Temel Karamollaoğlu: "Sayın Kılıçdaroğlu aday olabilir ama iyi etüt edilmesi gerekir"

Temel Karamollaoğlu: "Sayın Kılıçdaroğlu aday olabilir ama  iyi etüt edilmesi gerekir"
Saadet Partisi Genel Başkanı Temel Karamollaoğlu, muhalefetin cumhurbaşkanı adayının "seçilmesinde tereddüt edilmeyecek" bir aday olması gerektiğini belirterek "O aday Sayın Kılıçdaroğlu olursa, o da olur. Ama iyi araştırılması, iyi etüt edilmesi gerekir" dedi.

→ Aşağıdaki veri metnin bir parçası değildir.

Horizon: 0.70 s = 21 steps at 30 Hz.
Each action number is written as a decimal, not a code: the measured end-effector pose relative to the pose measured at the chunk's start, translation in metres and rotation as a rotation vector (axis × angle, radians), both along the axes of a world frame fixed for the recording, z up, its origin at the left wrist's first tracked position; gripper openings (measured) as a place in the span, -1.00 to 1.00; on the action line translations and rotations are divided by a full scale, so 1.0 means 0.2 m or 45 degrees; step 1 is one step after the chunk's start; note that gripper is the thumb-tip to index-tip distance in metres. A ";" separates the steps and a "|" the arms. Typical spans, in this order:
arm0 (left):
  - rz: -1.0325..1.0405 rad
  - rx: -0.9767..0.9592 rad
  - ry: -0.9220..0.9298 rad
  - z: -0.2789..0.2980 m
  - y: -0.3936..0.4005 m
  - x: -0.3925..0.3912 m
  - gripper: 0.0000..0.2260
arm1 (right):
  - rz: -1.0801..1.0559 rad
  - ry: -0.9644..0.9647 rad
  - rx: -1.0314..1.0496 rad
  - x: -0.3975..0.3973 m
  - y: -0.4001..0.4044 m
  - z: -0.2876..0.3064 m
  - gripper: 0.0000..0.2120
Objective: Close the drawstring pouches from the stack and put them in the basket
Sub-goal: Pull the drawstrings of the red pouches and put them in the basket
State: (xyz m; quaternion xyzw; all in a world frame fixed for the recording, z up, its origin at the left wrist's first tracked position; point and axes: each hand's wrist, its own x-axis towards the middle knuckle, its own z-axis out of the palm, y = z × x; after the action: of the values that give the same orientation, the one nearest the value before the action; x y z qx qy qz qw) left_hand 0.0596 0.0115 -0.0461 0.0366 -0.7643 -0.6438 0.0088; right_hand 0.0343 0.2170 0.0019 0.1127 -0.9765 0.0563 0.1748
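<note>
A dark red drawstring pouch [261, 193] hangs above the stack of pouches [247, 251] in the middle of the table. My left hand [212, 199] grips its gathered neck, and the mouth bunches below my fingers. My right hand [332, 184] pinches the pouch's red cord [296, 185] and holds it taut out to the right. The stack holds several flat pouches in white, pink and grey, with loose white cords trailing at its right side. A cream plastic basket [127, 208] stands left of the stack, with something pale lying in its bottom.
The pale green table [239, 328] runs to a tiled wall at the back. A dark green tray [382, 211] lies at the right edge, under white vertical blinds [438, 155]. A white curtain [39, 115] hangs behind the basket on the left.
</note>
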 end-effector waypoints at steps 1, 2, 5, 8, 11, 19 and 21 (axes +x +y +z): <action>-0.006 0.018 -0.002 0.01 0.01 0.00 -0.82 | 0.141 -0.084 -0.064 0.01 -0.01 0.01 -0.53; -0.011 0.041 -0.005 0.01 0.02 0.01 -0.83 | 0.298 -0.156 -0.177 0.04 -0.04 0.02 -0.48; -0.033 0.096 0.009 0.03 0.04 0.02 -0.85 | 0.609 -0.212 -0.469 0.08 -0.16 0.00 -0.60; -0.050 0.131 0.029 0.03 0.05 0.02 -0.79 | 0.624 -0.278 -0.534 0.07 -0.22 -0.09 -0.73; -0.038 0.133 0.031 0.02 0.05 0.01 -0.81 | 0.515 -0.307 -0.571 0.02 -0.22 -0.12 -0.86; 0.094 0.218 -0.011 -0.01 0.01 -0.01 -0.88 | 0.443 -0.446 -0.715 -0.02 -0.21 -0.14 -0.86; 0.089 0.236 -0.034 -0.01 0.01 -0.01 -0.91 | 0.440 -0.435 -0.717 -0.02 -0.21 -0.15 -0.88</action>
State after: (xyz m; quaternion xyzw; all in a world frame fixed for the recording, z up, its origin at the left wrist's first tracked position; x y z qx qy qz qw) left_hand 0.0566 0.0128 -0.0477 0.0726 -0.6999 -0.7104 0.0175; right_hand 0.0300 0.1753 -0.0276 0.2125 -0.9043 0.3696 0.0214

CHP, İYİ Parti, Saadet Partisi, Gelecek Partisi, Demokrat Parti ve DEVA Partisi liderleri, pazartesi günü "güçlendirilmiş parlamenter sistem" çalışmasını geniş katılımlı bir toplantıyla kamuoyuna açıklayacak. Toplantının evsahiplerinden, Saadet Partisi Genel Başkanı Temel Karamollaoğlu, "6'lı ittifaka" dönüşmesi beklenen muhalefetin yol haritası ve güncel siyasi gelişmelere ilişkin BBC Türkçe'den Ayşe Sayın'ın sorularını yanıtladı. 

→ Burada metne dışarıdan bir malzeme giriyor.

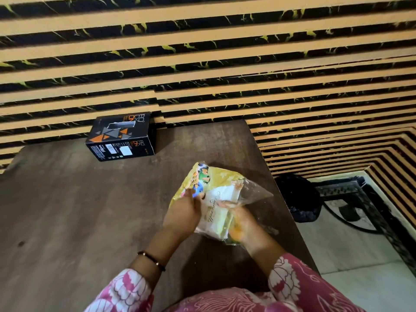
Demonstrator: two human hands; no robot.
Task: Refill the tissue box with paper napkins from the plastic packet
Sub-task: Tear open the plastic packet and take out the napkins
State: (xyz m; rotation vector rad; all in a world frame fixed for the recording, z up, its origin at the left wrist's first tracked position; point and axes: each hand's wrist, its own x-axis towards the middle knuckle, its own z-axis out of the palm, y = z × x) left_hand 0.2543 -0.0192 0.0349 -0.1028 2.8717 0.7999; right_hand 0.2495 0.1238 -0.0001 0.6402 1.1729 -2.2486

HERKESİN HİSSİYATI OLUMLUYDU

Siz Kasım ayında Cumhurbaşkanı Erdoğan'ı ziyaretinizde demiştiniz ki, "Anlaşmamakta anlaştık." Ahlatlıbel toplantısındaki yuvarlak masadan kalkarken, hissiyatınız neydi?

Genelde herkesin hissiyatı olumluydu. Yani müsbet bir hava doğdu. Farklı fikirler kısmen gündeme getirildi ama biz hiçbir konunun detayına inmedik. Orada mesela Pazartesi günü yapacağımız toplantıdaki konuların hiçbirisine dokunmadık.

Peki o halde ne görüştünüz beş saat boyunca?

Ne yapacağız diye oturduk, konuştuk. Yemek yedik önce bir defa. Sonra da bu meselelere nasıl yaklaşalım meselesi daha çok gündeme geldi. İyi bir sohbet oldu doğrusu.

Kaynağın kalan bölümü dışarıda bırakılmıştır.